IOV systems can also be provisioned as network-attached resources, much like storage or a security appliance can be a network resource. Connecting I/O to servers via a network may seem backwards, but once you consider that I/O is a virtual resource for virtual machines, it stands to reason that I/O can be treated as a pool of resources accessible to VMs via the Ethernet connections available to all VMs. Another way to think about this is to consider the emerging Fibre Channel over Ethernet (FCoE) standards utilizing Ethernet as the common transport. Here, both FC and Ethernet traffic is carried over the common Ethernet network to an FCoE switch that then provides both Ethernet and FC ports from the network. In much the same way other I/O resources (SAS, offload cards, co-processors, flash, etc.) can also be provided to groups of servers via a network. Ideally an IOV solution should provide generalized I/O access over a common transport network (e.g., Ethernet) using standards-based protocols (e.g., PCI Express) and whatever network and storage infrastructure that is used or preferred.

Management Integration
Traditionally I/O has been tightly coupled to a server and thus tightly managed as part of the server system. Mostly this meant little more than inserting a card, installing a driver, and monitoring status and performance via SNMP or similar mechanisms. Virtualization has fundamentally changed how I/O is provisioned, monitored, and managed. No longer is I/O simply a card that is physically installed and treated as a static block of bandwidth that may or may not be utilized, but left running until failure or obsolescence. The load generated by many virtual servers is now highly variable and dynamic. A single physical network connection can now be shared by multiple VMs, all of which are mobile and dynamic themselves, all carrying different and varying traffic types and loads. Therefore I/O must be:

• Provisioned on-demand
• Monitored for status and performance
• Actively managed to an ever changing set of rules

The new mantra for the data center manager must become MAKE, MONITOR, MANAGE, and REPEAT.

Of course, the means by which the I/O is managed should be consistent with the practices and processes already established for virtualization management. Any IOV system should provide a plug-in interface to the most common virtualization management tools. For the wide variety of other management platforms and practices, an API and scriptable CLI must be made available.

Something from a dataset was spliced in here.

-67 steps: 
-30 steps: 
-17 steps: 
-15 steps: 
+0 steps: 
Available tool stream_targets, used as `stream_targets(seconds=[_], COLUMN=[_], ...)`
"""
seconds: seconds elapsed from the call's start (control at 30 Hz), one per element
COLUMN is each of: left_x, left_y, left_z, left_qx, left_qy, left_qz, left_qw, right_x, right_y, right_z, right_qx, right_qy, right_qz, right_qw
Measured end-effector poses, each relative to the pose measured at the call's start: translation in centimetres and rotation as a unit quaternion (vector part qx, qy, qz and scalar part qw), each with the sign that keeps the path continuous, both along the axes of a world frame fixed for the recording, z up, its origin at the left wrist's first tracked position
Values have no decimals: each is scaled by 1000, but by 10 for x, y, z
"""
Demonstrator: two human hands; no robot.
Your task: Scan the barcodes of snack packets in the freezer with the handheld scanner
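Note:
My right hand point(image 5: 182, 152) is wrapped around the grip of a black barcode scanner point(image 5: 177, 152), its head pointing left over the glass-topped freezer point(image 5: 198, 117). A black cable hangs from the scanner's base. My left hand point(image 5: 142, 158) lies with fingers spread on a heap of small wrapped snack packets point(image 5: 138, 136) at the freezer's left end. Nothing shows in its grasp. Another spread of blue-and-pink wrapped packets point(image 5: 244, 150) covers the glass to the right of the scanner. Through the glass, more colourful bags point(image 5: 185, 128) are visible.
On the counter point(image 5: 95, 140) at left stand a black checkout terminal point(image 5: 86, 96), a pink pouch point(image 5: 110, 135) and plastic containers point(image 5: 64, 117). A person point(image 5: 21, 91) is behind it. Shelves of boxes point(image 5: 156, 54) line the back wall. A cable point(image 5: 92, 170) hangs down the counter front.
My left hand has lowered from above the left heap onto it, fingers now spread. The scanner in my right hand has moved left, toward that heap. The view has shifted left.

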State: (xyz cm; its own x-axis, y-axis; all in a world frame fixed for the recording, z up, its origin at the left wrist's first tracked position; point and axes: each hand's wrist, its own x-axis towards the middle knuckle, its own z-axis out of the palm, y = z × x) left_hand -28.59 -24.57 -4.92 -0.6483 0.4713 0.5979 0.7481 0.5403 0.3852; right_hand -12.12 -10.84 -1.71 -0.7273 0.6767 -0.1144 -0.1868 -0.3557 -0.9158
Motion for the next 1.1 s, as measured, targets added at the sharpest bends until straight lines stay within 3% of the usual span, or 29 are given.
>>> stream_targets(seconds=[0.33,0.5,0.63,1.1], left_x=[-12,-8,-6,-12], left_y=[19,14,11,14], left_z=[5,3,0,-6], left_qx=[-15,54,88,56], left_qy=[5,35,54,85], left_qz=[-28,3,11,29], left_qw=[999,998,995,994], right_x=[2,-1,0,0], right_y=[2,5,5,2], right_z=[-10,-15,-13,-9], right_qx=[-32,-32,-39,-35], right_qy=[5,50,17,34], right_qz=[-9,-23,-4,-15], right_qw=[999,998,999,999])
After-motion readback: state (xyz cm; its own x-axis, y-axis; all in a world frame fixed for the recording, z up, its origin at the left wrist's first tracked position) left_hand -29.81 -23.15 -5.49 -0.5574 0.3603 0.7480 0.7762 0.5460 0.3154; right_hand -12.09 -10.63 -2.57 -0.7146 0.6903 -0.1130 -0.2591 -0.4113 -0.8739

Delivering on the Promise of Virtualization
Data center managers require technologies that dynamically provision larger, more varied workloads using many VMs spread across larger pools of physical infrastructure. In the near future, these professionals must give consideration to solutions that automate and manage the balance and collection of CPU, memory, and I/O resource pools for allocation to VMs and applications. Ideally, these solutions should fit within the existing infrastructure, leverage the existing ecosystem of hardware and software, provide scale and choice of performance vs efficiency or utilization, and dynamically support VMs, regardless of size or location. I/O virtualization systems, done right, will provide companies with cost-efficient, flexible infrastructure, fully delivering on the benefits that virtualization promises.